* **ABOUT THIS EXERCISE**
Your answer should be the exact lines of the data below from the one containing "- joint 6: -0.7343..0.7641" through the one containing "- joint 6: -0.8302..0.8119"; please include nothing else.

Start of EXERCISE DATA

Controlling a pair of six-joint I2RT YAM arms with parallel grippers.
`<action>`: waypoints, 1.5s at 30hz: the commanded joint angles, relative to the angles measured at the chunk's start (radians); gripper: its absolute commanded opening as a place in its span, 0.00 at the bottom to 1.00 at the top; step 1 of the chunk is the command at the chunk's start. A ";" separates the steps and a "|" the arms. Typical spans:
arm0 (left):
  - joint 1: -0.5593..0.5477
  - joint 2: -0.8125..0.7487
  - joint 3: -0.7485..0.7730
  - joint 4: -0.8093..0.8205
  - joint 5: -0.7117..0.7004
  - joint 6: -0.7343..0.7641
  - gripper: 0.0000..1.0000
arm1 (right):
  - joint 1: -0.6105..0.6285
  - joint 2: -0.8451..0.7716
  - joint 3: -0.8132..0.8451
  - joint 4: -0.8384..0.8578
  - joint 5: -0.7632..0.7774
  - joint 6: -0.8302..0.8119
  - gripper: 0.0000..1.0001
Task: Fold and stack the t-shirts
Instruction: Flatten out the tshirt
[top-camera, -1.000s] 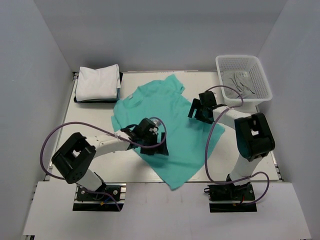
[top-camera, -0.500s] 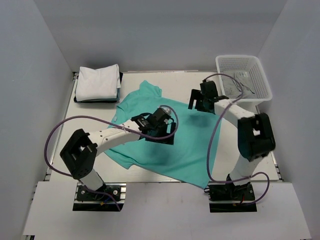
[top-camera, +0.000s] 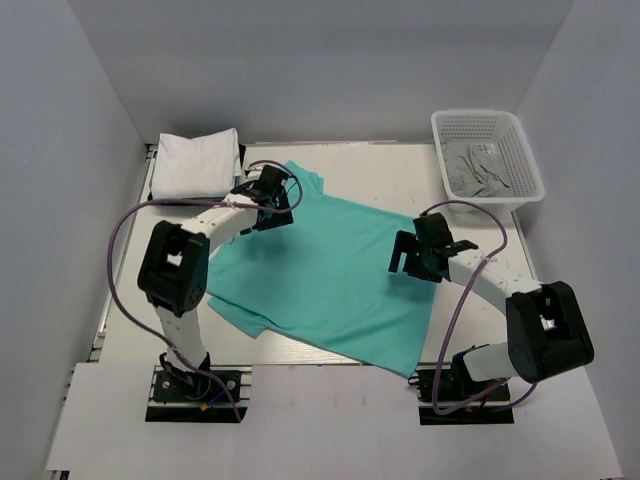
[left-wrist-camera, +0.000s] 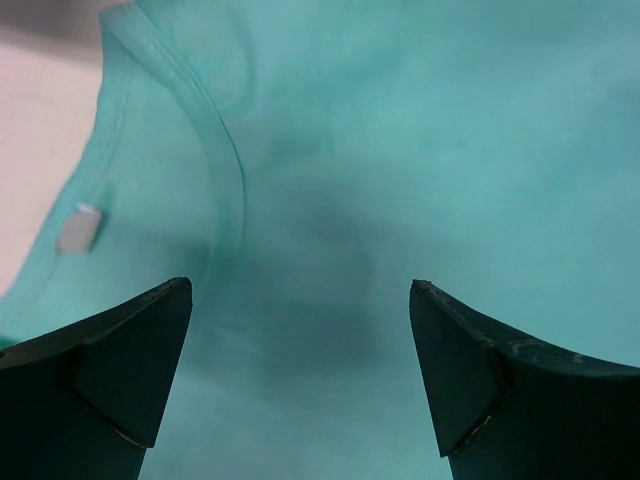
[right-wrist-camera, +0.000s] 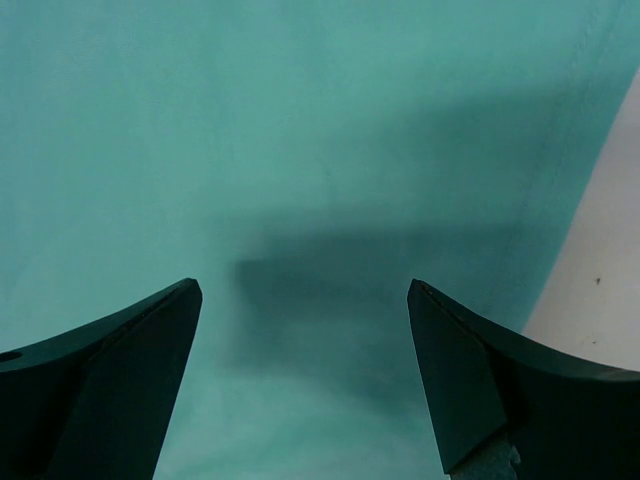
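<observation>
risking a skewed fold if pinches land unevenly: table (top-camera: 380, 165), one; teal t-shirt (top-camera: 330, 270), one, spread at centre; white t-shirts (top-camera: 195, 160), one folded stack at 10 o'clock, number unclear; basket (top-camera: 490, 118), one, 2 o'clock; left gripper (left-wrist-camera: 300, 300) over its 11 o'clock end, right gripper (right-wrist-camera: 304, 295) over its 3 o'clock edge, both agape, empty

One teal t-shirt (top-camera: 330, 270) lies beneath the left gripper (top-camera: 270, 192) and the right gripper (top-camera: 412, 252). One pile of white t-shirts (top-camera: 195, 162), layers uncountable, sits beside the left gripper. One basket (top-camera: 478, 126) stands beyond the right gripper.
</observation>
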 joint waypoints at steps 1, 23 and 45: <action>0.032 0.078 0.056 0.060 0.020 0.076 1.00 | 0.001 -0.015 -0.019 0.001 0.034 0.036 0.90; 0.098 0.090 -0.043 -0.020 -0.015 -0.144 1.00 | -0.095 0.689 0.705 -0.100 0.105 -0.102 0.90; 0.066 -0.216 -0.266 0.109 0.252 0.024 1.00 | 0.727 0.075 0.210 0.078 -0.174 -0.407 0.90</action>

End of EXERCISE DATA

* **RESULT**
  - joint 6: -0.7343..0.7641
  - gripper: 0.0000..1.0000
arm1 (right):
  - joint 1: -0.6105..0.6285
  - joint 2: -0.8451..0.7716
  - joint 3: -0.8132..0.8451
  - joint 4: -0.8384..0.8578
  - joint 5: -0.7632..0.7774
  - joint 6: -0.8302..0.8119

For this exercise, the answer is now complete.